*** Information supplied ***
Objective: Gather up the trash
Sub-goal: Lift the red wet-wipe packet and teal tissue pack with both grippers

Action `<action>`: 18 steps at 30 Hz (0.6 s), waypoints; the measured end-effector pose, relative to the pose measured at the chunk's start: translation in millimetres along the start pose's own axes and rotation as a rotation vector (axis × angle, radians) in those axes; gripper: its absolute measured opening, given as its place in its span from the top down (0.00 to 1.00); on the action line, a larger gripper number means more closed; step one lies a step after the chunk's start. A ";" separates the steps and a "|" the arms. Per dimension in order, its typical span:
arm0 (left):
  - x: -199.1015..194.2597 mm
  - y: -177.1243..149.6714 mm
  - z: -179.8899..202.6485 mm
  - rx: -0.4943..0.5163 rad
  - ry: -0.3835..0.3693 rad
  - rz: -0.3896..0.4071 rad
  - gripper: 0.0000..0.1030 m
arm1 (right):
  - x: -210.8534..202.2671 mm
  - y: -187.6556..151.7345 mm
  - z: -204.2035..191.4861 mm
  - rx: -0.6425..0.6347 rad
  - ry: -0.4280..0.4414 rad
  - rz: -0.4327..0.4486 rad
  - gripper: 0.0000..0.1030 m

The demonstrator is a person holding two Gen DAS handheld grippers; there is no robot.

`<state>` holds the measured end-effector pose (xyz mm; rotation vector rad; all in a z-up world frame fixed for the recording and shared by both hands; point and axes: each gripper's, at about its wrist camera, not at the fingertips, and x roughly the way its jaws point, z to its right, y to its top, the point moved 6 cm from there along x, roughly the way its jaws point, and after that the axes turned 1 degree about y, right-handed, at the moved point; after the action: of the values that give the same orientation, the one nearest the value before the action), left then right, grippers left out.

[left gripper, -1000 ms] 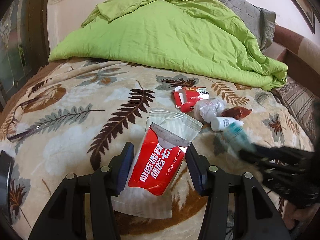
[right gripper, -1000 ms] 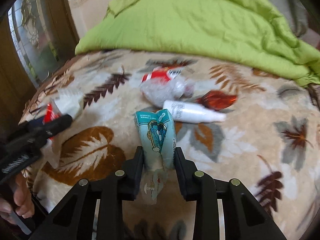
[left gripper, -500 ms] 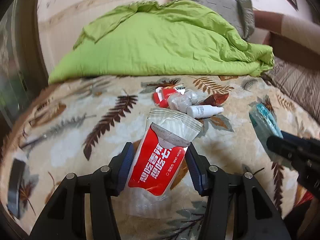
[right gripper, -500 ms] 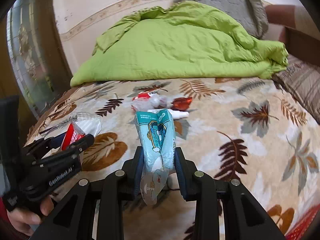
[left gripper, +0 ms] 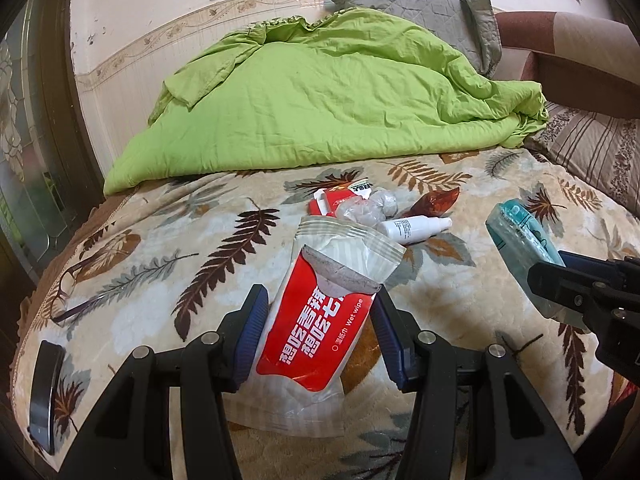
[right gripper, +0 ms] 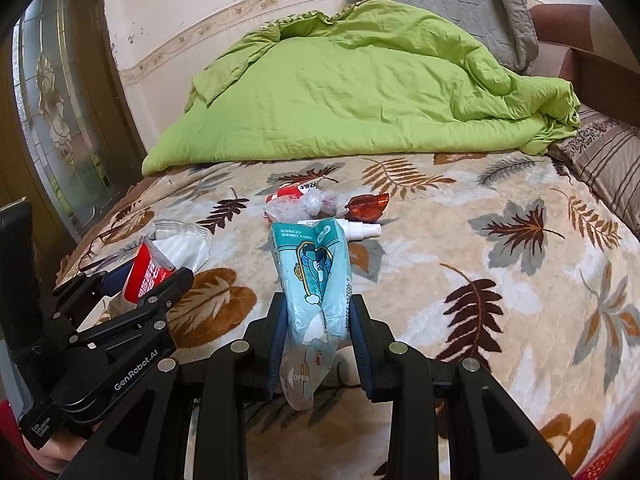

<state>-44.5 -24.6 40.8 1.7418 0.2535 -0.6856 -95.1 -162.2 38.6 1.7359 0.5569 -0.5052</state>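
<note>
My left gripper (left gripper: 318, 312) is shut on a red and white wet-wipe packet (left gripper: 320, 320), held above the bed; the same packet (right gripper: 150, 270) shows at the left of the right wrist view. My right gripper (right gripper: 320, 312) is shut on a teal tissue pack (right gripper: 314, 280), which also appears at the right edge of the left wrist view (left gripper: 520, 240). Further back on the leaf-patterned blanket (right gripper: 480, 240) lies a cluster of trash: a red wrapper (left gripper: 340, 196), a crumpled clear bag (left gripper: 360, 210), a white bottle (left gripper: 416, 226) and a dark red foil wrapper (left gripper: 436, 202).
A green quilt (left gripper: 320, 100) is heaped across the back of the bed, with a grey pillow (left gripper: 420, 4) behind it. Eyeglasses (left gripper: 70, 284) and a dark phone (left gripper: 44, 392) lie near the left edge. A striped pillow (left gripper: 592, 152) sits at the right.
Both grippers have pulled back and risen from the trash cluster, each keeping its packet. The view now takes in more of the bed and the wall.
</note>
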 end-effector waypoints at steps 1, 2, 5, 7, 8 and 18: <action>0.3 0.0 0.3 0.001 -0.001 0.000 0.50 | 0.3 -0.1 -0.4 0.003 0.002 -0.001 0.68; 0.7 -0.2 0.1 0.002 -0.001 -0.001 0.50 | 0.4 -0.2 -0.2 0.003 0.001 -0.002 0.68; 2.5 -0.6 -0.4 0.003 -0.005 -0.002 0.50 | 1.2 -0.8 0.1 0.006 0.002 -0.005 0.68; 4.2 -0.6 -0.6 0.003 -0.006 -0.004 0.50 | 1.2 -0.8 -0.3 0.003 0.001 -0.003 0.68; 4.8 -1.1 -0.3 0.003 -0.007 -0.005 0.50 | 1.2 -0.5 0.4 0.004 0.001 -0.003 0.68; 4.7 -1.0 1.2 0.004 -0.008 -0.006 0.50 | 0.7 0.2 0.7 0.010 -0.001 0.001 0.68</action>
<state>-41.6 -26.3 37.2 1.7424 0.2520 -0.6978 -94.5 -162.9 38.2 1.7452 0.5539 -0.5086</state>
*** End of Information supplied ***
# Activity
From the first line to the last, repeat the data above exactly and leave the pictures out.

# Result of this exercise
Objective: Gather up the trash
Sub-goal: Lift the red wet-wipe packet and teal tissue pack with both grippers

Action `<action>`: 18 steps at 30 Hz (0.6 s), waypoints; the measured end-effector pose, relative to the pose measured at the chunk's start: translation in millimetres along the start pose's own axes and rotation as a rotation vector (axis × angle, radians) in those axes; gripper: its absolute measured opening, given as its place in its span from the top down (0.00 to 1.00); on the action line, a larger gripper number means more closed; step one lies a step after the chunk's start. A ";" separates the steps and a "|" the arms. Per dimension in order, its typical span:
arm0 (left):
  - x: -199.1015..194.2597 mm
  - y: -177.1243..149.6714 mm
  - z: -179.8899..202.6485 mm
  - rx: -0.4943..0.5163 rad
  - ry: -0.3835..0.3693 rad
  - rz: -0.3896..0.4071 rad
  - gripper: 0.0000..0.1030 m
arm1 (right):
  - x: -210.8534..202.2671 mm
  - y: -187.6556..151.7345 mm
  - z: -204.2035..191.4861 mm
  - rx: -0.6425..0.6347 rad
  - ry: -0.4280..0.4414 rad
  - rz: -0.4327..0.4486 rad
  - gripper: 0.0000..0.1030 m

The demonstrator is a person holding two Gen DAS handheld grippers; there is no robot.

`<state>` holds the measured end-effector pose (xyz mm; rotation vector rad; all in a z-up world frame fixed for the recording and shared by both hands; point and axes: each gripper's, at about its wrist camera, not at the fingertips, and x roughly the way its jaws point, z to its right, y to its top, the point moved 6 cm from there along x, roughly the way its jaws point, and after that the axes turned 1 degree about y, right-handed, at the moved point; after the action: of the values that give the same orientation, the one nearest the value before the action), left then right, grippers left out.

[left gripper, -1000 ms] 
[right gripper, -1000 ms] 
[left gripper, -500 ms] 
[right gripper, -500 ms] 
[left gripper, +0 ms] 
[right gripper, +0 ms] 

<state>-44.5 -24.6 40.8 1.7418 0.2535 -0.6856 -95.1 -162.2 38.6 1.7359 0.5569 -0.5052</state>
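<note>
My left gripper (left gripper: 318, 312) is shut on a red and white wet-wipe packet (left gripper: 320, 320), held above the bed; the same packet (right gripper: 150, 270) shows at the left of the right wrist view. My right gripper (right gripper: 320, 312) is shut on a teal tissue pack (right gripper: 314, 280), which also appears at the right edge of the left wrist view (left gripper: 520, 240). Further back on the leaf-patterned blanket (right gripper: 480, 240) lies a cluster of trash: a red wrapper (left gripper: 340, 196), a crumpled clear bag (left gripper: 360, 210), a white bottle (left gripper: 416, 226) and a dark red foil wrapper (left gripper: 436, 202).
A green quilt (left gripper: 320, 100) is heaped across the back of the bed, with a grey pillow (left gripper: 420, 4) behind it. Eyeglasses (left gripper: 70, 284) and a dark phone (left gripper: 44, 392) lie near the left edge. A striped pillow (left gripper: 592, 152) sits at the right.
Both grippers have pulled back and risen from the trash cluster, each keeping its packet. The view now takes in more of the bed and the wall.
</note>
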 end-effector waypoints at steps 1, 2, 5, 7, 8 and 18: <action>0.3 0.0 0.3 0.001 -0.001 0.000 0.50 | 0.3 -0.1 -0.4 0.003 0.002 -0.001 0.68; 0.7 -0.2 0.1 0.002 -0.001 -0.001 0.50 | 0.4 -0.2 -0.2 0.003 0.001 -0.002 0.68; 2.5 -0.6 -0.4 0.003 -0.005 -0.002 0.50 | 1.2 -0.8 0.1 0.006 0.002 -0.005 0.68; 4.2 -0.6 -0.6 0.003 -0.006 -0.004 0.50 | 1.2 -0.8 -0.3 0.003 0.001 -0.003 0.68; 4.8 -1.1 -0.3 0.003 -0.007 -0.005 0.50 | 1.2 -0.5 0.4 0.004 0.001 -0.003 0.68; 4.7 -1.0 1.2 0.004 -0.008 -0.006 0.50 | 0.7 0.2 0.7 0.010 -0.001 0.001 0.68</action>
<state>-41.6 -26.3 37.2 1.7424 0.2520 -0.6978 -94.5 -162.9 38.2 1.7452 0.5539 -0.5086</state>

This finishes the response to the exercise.